Clauder Arcanjo – Pastoral do desengano

Ouso falar em fantasia

Quando o amor

De todas as esquinas

Já se apoderou

 

Anunciam, com todas as trombetas, o festival de promoções nos clubes de vendas. A prazo ou em módicas e suaves prestações. Enfim, faz-se qualquer negócio: em cheque, no cartão de débito, no de crédito, no boleto ou no carnê, até em créditos de outros clubes.

“Não deixe para amanhã, seu amor merece um presente assim.”; “Especial como o seu bom gosto. Leve para casa e sinta o verdadeiro prazer de viver!”; “Compre; senão, você, depois, vai ficar a roer as unhas de inveja do seu vizinho”; “A felicidade é uma questão de escolha; venha para o nosso clube de investimentos.”

As igrejas estão locupletadas de seres desesperados: o passado é algo que eles não querem revisitar; o presente transborda de ameaças (dívida, desemprego, violência, drogas, etc.), e o futuro… o futuro é uma calçada que todos, parece, têm medo de pisar, ou… Melhor, nem pensar. Neste cenário, entra em campo a pregação da utopia religiosa. Em alto e bom som, sobre o púlpito grande e alto, o “delegado de Deus” apresenta a todos o Paraíso aqui e agora. Sem bússola, sem barco e sem âncora, a navegar em águas revoltas, o ser humano, perdido e desolado, é presa fácil. E se entrega, de bom grado e sem boia de salvação, a tal timoneiro.

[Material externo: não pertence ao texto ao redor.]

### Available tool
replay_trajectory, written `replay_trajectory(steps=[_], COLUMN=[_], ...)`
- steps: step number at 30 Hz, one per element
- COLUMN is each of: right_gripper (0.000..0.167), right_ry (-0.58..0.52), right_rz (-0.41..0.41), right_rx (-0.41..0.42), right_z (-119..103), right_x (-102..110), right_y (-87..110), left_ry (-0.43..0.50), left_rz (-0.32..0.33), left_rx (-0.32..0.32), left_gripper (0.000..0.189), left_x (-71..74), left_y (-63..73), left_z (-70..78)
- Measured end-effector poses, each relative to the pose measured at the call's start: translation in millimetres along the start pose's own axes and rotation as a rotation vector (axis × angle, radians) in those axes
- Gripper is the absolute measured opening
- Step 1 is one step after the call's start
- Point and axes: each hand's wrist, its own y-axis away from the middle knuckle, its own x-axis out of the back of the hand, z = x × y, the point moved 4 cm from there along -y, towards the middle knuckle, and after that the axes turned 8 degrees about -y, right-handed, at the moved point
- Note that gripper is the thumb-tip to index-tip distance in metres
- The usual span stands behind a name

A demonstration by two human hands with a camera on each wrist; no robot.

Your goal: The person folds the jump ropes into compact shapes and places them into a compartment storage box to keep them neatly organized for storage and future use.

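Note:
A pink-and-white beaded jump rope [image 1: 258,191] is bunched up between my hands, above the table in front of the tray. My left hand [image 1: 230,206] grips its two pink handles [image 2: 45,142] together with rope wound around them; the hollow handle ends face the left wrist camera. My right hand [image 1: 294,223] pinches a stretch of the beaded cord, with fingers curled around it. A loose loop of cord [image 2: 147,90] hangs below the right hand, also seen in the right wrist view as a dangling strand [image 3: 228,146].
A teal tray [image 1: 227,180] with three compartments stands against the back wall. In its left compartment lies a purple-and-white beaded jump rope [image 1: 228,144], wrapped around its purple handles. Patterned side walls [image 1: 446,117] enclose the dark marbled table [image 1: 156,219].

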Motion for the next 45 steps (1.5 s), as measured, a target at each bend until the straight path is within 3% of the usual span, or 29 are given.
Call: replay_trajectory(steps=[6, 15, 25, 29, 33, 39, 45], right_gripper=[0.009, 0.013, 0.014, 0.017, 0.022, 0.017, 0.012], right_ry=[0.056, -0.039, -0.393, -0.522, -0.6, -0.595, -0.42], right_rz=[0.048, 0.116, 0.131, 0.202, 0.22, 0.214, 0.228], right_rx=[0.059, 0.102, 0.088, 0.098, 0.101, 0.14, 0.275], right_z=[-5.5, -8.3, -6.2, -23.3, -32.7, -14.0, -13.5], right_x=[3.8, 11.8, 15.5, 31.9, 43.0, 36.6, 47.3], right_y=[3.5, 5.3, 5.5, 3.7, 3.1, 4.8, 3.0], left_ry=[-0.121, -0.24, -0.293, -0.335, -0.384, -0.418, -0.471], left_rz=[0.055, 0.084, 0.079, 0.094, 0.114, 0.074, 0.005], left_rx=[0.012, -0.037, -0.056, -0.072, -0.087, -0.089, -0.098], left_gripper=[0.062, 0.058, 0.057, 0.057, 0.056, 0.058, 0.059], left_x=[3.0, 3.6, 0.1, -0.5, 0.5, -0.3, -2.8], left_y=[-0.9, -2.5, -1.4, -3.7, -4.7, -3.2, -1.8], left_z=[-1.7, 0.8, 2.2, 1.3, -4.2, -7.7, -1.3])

A literatura claudica nas festinhas literárias, onde se fala muito e se lê pouco. Em tais ambientes, Machado de Assis, Eça de Queirós, Montaigne, Cervantes, Platão, Shakespeare, Vieira, Balzac, Fernando Pessoa, Camões, Miguel Torga, Goethe, Borges, Cortázar, Italo Calvino, Dante, caso batessem à porta, ficariam do lado de fora, barrados com a terrível (e correta) sentença: “Aqui só entra quem nós conhecemos.” Intelectuais afeitos às rodinhas de intriga, inimigos dos clássicos, áulicos dos colunistas sociais.

Na política, os homens votados (e voltados) para o bem-comum são avis rara. Na tribuna, tais quais uns pavões, vomitam um emaranhado de grunhidos e gritos. Se chamam isso de pronunciamentos, tais discursos ferem as regras básicas da lógica, da boa gramática, sem falar que passam a mil léguas da estética e da ética. O estadista (por definição, aquele que visa a construção de uma sociedade mais justa, livre e fraterna) já desistiu da política. “Venho do povo. Falo em nome do povo, trabalho pelo povo e para o povo. Eu sou o povo.” — bodeja o líder da situação; para, logo depois, ser recebido, a portas fechadas, em um gabinete com ar refrigerado e tapetes persas, pelo empresário interessado na licitação para a construção de um novo “elefante branco”. Obra bilionária que sangrará as já combalidas receitas do erário. Tudo isso, ressalte-se, “pelo bem do povo”.

Largo minha pena, e resolvo parar de escrever esta “Pastoral do desengano”. Abro o Livro dos Livros, e, lá, me deparo com a palavra de Paulo:

 

O amor é sofredor, é benigno; o amor não é invejoso; o amor não trata com leviandade, não se ensoberbece.

Não se porta com indecência, não busca os seus interesses, não se irrita, não suspeita mal;

Não folga com a injustiça, mas folga com a verdade;

Tudo sofre, tudo crê, tudo espera, tudo suporta.